Difatti, la norma base della materia, non a caso richiamata sia da questo comma che dall’art. 2 del d.lgs. n. 99 del 2004, è l’art. 2135 del codice civile. È la norma codicistica che individua in termini generali la categoria, specificando, al terzo comma, che si intendono connesse: «le attività, esercitate dal medesimo imprenditore agricolo, dirette alla manipolazione, conservazione, trasformazione, commercializzazione e valorizzazione che abbiano ad oggetto prodotti ottenuti prevalentemente dalla coltivazione del fondo o del bosco o dall’allevamento di animali, nonché le attività dirette alla fornitura di beni o servizi mediante l’utilizzazione prevalente di attrezzature o risorse dell’azienda normalmente impiegate nell’attività agricola esercitata […]».
Ebbene, l’attività di cui è questione è appunto da qualificarsi come «attività dirett[a] alla fornitura di beni» e, quindi, per essa vale il requisito della «utilizzazione prevalente di attrezzature o risorse dell’azienda normalmente impiegate nell’attività agricola».

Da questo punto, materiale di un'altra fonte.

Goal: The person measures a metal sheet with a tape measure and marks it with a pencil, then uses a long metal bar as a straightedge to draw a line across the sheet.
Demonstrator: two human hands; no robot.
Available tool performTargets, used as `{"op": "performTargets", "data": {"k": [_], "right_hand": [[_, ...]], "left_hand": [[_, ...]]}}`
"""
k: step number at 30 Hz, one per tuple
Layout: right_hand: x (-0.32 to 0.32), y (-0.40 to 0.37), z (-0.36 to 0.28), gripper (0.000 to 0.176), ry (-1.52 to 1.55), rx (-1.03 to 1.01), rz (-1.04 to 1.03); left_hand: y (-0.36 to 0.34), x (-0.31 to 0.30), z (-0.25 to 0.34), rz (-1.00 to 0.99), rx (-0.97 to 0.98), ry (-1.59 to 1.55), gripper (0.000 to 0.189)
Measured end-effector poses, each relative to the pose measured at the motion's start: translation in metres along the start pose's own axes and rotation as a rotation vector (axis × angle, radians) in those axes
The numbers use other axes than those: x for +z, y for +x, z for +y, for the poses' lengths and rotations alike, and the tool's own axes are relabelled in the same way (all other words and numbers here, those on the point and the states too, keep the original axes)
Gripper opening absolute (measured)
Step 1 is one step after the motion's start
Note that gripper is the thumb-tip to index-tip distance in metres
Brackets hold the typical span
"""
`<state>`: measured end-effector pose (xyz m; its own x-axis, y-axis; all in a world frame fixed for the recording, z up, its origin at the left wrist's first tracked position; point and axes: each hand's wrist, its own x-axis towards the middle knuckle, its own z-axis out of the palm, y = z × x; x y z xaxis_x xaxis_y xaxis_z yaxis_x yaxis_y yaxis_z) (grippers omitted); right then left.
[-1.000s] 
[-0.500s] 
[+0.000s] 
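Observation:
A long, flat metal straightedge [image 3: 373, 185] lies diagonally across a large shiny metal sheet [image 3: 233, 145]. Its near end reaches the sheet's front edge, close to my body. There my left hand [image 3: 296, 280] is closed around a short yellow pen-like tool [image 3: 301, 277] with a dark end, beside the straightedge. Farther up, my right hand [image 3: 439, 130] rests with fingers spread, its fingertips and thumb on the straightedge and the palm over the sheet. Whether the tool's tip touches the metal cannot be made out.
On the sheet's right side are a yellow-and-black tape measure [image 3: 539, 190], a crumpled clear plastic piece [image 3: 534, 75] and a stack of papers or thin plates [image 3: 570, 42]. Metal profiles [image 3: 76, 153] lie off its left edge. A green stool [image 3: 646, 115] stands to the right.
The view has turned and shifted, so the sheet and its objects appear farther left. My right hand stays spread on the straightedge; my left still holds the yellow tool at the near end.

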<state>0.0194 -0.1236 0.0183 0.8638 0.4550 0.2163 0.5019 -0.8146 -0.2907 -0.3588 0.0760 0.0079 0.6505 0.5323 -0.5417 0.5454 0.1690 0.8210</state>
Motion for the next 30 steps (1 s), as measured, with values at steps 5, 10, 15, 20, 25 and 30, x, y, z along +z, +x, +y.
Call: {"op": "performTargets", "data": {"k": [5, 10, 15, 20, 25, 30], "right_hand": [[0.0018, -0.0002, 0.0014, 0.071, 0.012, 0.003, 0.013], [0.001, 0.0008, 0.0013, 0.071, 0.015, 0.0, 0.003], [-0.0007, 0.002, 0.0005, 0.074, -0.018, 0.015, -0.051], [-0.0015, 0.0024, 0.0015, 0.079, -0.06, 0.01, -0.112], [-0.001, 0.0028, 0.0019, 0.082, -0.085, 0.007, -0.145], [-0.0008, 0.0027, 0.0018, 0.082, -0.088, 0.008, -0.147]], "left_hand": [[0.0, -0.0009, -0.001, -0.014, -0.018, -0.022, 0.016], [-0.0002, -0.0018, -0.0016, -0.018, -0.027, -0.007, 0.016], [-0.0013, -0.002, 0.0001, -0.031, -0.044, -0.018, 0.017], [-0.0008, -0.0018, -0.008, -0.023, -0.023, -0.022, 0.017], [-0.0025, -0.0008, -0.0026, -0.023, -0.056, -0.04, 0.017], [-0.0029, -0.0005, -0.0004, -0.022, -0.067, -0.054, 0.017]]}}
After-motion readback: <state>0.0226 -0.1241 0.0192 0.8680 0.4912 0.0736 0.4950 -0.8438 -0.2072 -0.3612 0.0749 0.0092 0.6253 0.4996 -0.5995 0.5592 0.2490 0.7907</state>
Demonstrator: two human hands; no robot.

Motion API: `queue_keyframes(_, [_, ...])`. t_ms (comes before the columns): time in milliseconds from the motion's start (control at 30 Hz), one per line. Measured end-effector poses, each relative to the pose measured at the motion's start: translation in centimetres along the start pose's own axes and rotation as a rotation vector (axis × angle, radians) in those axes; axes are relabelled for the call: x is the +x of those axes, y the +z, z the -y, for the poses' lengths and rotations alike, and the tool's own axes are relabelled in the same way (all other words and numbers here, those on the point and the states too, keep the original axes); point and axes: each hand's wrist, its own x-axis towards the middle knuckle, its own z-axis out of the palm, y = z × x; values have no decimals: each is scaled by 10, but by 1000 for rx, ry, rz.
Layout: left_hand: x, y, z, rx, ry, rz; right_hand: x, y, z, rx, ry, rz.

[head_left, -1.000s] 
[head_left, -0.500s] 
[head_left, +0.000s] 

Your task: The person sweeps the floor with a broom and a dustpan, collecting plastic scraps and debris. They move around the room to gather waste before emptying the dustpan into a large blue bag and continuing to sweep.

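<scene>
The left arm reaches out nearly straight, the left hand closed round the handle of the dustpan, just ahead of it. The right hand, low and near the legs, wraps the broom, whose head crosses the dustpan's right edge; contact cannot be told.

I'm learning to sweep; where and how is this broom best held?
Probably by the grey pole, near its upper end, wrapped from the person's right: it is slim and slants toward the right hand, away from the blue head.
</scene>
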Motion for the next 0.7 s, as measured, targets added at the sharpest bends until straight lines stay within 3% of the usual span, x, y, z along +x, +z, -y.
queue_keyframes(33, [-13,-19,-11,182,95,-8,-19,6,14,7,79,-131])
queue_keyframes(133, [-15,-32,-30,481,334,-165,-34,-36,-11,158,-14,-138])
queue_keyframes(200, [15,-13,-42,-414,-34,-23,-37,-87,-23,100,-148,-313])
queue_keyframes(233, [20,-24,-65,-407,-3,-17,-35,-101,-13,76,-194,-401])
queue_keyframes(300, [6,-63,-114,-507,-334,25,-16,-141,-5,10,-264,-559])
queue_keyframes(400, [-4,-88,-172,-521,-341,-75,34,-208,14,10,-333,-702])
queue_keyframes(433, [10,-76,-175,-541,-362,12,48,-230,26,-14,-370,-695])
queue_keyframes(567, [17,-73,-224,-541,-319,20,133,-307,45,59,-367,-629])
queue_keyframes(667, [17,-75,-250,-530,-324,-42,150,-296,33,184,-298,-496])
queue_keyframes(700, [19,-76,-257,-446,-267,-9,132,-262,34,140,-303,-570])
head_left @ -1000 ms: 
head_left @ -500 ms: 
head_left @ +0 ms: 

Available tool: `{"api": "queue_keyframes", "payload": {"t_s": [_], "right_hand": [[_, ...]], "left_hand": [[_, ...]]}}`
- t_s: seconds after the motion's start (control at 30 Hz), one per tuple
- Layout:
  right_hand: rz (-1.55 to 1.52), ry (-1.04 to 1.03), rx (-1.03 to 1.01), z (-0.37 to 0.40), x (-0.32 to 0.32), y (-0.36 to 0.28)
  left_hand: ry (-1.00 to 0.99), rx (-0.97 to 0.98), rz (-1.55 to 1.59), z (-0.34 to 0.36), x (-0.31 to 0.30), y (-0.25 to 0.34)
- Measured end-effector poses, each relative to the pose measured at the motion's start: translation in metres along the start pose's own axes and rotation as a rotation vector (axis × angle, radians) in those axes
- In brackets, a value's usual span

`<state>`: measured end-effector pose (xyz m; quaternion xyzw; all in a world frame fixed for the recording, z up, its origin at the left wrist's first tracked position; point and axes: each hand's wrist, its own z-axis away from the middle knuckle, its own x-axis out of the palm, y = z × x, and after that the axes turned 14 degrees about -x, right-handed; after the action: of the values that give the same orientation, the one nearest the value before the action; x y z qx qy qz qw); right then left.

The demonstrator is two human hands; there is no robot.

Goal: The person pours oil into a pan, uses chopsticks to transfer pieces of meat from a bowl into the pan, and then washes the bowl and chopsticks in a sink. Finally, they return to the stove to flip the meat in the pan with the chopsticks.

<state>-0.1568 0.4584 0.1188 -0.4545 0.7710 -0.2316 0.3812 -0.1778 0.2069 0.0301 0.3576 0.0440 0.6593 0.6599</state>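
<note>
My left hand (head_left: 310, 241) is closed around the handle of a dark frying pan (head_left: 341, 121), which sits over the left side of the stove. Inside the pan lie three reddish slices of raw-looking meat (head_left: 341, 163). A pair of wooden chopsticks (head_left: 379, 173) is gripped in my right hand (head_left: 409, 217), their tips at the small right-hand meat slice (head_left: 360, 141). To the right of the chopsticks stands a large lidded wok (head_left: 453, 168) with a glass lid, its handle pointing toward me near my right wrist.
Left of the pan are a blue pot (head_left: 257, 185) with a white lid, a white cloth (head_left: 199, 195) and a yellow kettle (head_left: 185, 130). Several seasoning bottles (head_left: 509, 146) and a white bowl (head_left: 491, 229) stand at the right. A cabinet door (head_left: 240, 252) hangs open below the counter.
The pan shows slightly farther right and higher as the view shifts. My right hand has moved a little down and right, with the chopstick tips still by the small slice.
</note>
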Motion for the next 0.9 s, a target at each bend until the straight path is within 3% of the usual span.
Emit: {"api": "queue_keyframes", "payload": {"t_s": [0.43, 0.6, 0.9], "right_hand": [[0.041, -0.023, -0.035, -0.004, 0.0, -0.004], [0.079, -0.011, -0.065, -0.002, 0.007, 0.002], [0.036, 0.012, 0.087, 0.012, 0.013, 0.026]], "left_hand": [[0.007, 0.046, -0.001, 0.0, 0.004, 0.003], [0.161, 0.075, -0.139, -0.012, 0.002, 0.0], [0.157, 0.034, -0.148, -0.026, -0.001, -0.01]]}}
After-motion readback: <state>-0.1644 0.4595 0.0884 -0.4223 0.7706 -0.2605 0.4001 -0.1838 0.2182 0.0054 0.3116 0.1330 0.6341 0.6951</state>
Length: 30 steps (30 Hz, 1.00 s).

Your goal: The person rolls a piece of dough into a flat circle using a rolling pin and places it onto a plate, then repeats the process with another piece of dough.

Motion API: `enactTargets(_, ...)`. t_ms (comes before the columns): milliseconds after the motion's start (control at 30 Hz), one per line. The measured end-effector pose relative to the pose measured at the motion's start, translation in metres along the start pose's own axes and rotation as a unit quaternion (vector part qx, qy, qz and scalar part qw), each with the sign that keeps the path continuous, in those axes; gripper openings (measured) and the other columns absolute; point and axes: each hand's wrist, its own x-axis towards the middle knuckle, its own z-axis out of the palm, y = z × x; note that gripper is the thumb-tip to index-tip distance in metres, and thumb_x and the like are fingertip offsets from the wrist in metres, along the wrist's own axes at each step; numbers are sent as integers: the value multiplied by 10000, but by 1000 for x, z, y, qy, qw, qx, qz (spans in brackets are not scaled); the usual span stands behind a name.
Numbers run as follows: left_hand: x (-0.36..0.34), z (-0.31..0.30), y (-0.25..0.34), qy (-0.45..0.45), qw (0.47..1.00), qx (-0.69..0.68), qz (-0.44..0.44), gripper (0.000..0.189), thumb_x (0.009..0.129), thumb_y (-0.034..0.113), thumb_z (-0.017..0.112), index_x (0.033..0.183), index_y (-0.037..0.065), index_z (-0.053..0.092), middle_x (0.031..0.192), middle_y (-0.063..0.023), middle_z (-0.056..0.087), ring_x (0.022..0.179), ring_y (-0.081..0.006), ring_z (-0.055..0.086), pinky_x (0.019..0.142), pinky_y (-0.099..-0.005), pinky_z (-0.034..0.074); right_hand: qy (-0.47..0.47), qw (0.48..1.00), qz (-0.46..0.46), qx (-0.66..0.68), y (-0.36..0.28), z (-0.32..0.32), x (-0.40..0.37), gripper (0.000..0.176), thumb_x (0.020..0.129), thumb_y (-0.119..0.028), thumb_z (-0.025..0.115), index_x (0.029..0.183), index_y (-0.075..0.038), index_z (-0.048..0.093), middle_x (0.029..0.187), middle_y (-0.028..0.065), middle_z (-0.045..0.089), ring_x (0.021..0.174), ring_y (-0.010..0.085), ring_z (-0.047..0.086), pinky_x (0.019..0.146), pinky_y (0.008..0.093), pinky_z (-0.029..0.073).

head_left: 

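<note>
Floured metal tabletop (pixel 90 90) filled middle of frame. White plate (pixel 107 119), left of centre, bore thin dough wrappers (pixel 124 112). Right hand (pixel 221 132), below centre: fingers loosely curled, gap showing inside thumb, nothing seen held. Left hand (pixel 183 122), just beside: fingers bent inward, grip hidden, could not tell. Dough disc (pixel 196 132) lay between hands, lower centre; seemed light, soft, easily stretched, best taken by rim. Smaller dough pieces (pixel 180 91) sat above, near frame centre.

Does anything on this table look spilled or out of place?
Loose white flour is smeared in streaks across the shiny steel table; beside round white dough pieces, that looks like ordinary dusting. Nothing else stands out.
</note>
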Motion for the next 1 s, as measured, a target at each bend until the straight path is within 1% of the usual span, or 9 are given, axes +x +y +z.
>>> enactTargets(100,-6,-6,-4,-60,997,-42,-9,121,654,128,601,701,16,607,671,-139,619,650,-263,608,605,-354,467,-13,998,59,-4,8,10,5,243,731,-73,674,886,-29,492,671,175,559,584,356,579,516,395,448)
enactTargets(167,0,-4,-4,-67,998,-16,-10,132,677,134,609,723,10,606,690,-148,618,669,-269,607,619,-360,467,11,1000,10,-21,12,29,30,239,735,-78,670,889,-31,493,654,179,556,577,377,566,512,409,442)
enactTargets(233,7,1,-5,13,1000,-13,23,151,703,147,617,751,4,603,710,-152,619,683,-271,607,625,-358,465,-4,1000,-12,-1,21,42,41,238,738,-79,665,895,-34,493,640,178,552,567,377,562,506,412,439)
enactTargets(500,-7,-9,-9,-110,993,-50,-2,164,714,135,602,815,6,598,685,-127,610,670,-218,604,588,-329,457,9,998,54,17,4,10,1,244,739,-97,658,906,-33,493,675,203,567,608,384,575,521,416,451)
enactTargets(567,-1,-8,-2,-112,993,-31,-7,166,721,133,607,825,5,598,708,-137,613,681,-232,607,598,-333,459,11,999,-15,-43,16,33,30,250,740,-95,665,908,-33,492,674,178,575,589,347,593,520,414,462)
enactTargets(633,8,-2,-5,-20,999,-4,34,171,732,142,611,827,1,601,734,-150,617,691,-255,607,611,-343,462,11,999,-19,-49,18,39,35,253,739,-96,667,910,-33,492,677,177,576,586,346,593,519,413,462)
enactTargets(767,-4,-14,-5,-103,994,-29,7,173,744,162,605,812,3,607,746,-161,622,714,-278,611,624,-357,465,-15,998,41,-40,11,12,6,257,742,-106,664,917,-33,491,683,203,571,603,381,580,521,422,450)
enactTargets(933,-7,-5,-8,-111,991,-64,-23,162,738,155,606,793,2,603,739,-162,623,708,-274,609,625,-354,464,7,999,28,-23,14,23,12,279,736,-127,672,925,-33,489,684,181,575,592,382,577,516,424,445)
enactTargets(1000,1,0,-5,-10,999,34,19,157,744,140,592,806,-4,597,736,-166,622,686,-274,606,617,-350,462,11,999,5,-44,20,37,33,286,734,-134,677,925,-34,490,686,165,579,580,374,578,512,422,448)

In particolare, quello che qui viene in evidenza è il fondo, quale «risorsa» primaria dell’impresa agricola, che, anche quando sia utilizzato per la collocazione degli impianti fotovoltaici, insieme alle eventuali superfici utili degli edifici addetti al fondo, deve comunque risultare «normalmente impiegat[a]» nell’attività agricola.
Del resto, il requisito risulta immanente al concetto stesso di connessione ed è coerente con la ratio dell’intera normativa in materia, volta a riconoscere un regime di favore per l’impresa agricola pur in presenza dell’esercizio di attività connesse, purché queste ultime non snaturino la stessa impresa, contraddicendone la vocazione agricola.
Erra dunque il giudice rimettente nel negare che sia richiesto il requisito della prevalenza nei sensi indicati e pertanto le censure sollevate, in quanto si fondano su un erroneo presupposto interpretativo, vanno dichiarate non fondate.
LA CORTE COSTITUZIONALE
dichiara non fondata la questione di legittimità costituzionale dell’art. 1, comma 423, della legge 23 dicembre 2005, n. 266 (Disposizioni per la formazione del bilancio annuale e pluriennale dello Stato – legge finanziaria 2006), nel testo anteriore alle modifiche apportate dall’art. 22, comma 1, del decreto-legge 24 aprile 2014, n. 66 (Misure urgenti per la competitività e la giustizia sociale), convertito, con modificazioni, dall’art. 1, comma 1, della legge 23 giugno 2014, n. 89, e dell’art. 1, comma 1093, della legge 27 dicembre 2006, n. 296 (Disposizioni per la formazione del bilancio annuale e pluriennale dello Stato – legge finanziaria 2007), sollevata, in riferimento agli artt. 2, 3 e 53 della Costituzione, dalla Commissione tributaria provinciale di Agrigento, con le ordinanze indicate in epigrafe.
Così deciso in Roma, nella sede della Corte costituzionale, Palazzo della Consulta, il 25 febbraio 2015.
F.to:
Alessandro CRISCUOLO, Presidente
Giancarlo CORAGGIO, Redattore
Gabriella Paola MELATTI, Cancelliere
Depositata in Cancelleria il 24 aprile 2015.